Ces entreprises désignent, par exemple, une équipe chargée d’informer les clients et les médias. Elles déterminent qui sera responsable de mener une enquête, et qui seront les experts externes appelés à intervenir. Les entreprises s’assurent ainsi de pouvoir gérer la situation de façon adéquate dans un court laps de temps.
Éviter les bris
Malheureusement, il n’existe pas de marche à suivre magique permettant de se protéger des cyberattaques, explique Éloïse Gratton. Les lois elles-mêmes sont rédigées en termes très larges pour leur permettre d’évoluer avec le temps. Toutefois, des mesures peuvent être mises en place pour limiter les risques de bris de sécurité.

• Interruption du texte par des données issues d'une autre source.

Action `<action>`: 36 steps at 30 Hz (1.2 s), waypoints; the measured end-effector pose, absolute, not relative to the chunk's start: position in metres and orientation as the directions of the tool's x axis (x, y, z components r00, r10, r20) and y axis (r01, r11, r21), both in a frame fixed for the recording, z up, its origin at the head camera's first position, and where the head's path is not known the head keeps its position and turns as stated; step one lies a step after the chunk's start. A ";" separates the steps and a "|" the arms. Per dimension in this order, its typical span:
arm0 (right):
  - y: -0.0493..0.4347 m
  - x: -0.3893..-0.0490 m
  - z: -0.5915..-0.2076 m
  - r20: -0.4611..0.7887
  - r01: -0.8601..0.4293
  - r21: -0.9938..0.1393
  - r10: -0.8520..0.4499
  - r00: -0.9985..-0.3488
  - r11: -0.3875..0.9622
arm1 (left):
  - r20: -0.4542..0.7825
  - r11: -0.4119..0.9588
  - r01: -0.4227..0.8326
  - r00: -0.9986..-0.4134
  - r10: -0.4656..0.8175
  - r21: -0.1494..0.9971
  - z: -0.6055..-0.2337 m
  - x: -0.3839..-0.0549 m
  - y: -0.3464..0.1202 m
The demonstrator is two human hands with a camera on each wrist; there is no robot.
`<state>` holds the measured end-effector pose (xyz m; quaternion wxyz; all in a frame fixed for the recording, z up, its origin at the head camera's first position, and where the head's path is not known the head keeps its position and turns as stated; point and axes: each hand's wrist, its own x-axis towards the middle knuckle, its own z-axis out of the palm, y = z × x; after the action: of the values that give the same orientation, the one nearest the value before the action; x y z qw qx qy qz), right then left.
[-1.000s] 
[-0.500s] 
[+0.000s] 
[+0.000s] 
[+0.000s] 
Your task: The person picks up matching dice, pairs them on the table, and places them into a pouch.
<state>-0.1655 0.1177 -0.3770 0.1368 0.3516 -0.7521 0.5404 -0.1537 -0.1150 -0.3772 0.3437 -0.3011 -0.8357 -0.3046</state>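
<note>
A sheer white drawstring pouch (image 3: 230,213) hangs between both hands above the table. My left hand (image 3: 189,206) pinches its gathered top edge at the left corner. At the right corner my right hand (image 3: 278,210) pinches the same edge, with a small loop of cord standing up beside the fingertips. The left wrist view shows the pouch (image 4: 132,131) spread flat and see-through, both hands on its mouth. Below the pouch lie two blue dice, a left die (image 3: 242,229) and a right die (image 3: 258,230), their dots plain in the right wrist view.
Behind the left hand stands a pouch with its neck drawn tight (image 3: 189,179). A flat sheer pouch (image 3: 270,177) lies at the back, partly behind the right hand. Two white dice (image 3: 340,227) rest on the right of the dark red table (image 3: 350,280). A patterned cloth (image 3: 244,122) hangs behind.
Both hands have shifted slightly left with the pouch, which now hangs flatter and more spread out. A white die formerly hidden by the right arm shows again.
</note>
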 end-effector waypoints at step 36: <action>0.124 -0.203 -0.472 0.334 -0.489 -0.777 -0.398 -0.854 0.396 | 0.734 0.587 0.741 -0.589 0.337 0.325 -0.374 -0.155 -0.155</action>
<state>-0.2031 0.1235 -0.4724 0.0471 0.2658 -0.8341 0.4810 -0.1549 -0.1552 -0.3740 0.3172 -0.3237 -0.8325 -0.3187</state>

Les entreprises devraient offrir une formation aux employés, estime-t-elle. Cela permettrait d’éveiller leur méfiance et de diminuer le nombre d’erreurs susceptibles de mener à des brèches dans la sécurité de l’entreprise. Éloïse Gratton évalue qu’environ 80 % des brèches de sécurité découlent d’actions effectuées par des employés, que ce soit par erreur ou par ignorance, et déplore le fait que, encore aujourd’hui, «trop de fautes sont commises par des employés qui cliquent sur des liens virus ou fournissent des accès qu’ils n’auraient pas dû donner».
«Les employés qui reçoivent une formation seront capables de voir que quelque chose ne tourne pas rond et de repérer les risques ou les bris de sécurité. Cela permettra de démarrer tout de suite une enquête et évitera les pertes de temps», ajoute Éloïse Gratton.
Les entreprises devraient également limiter le nombre de personnes ayant accès aux données critiques. Peut-être que tous les membres de l’équipe n’ont pas besoin d’avoir accès aux renseignements financiers et personnels de l’ensemble des clients de l’entreprise. Elle est d’avis qu’il faudrait également surveiller l’impartition dans les contrats. À cet effet, les entreprises devraient mettre en place des clauses contractuelles pour s’assurer que leurs fournisseurs de services utilisent des mesures de sécurité adéquates lorsqu’elles ont accès aux renseignements personnels d’un client.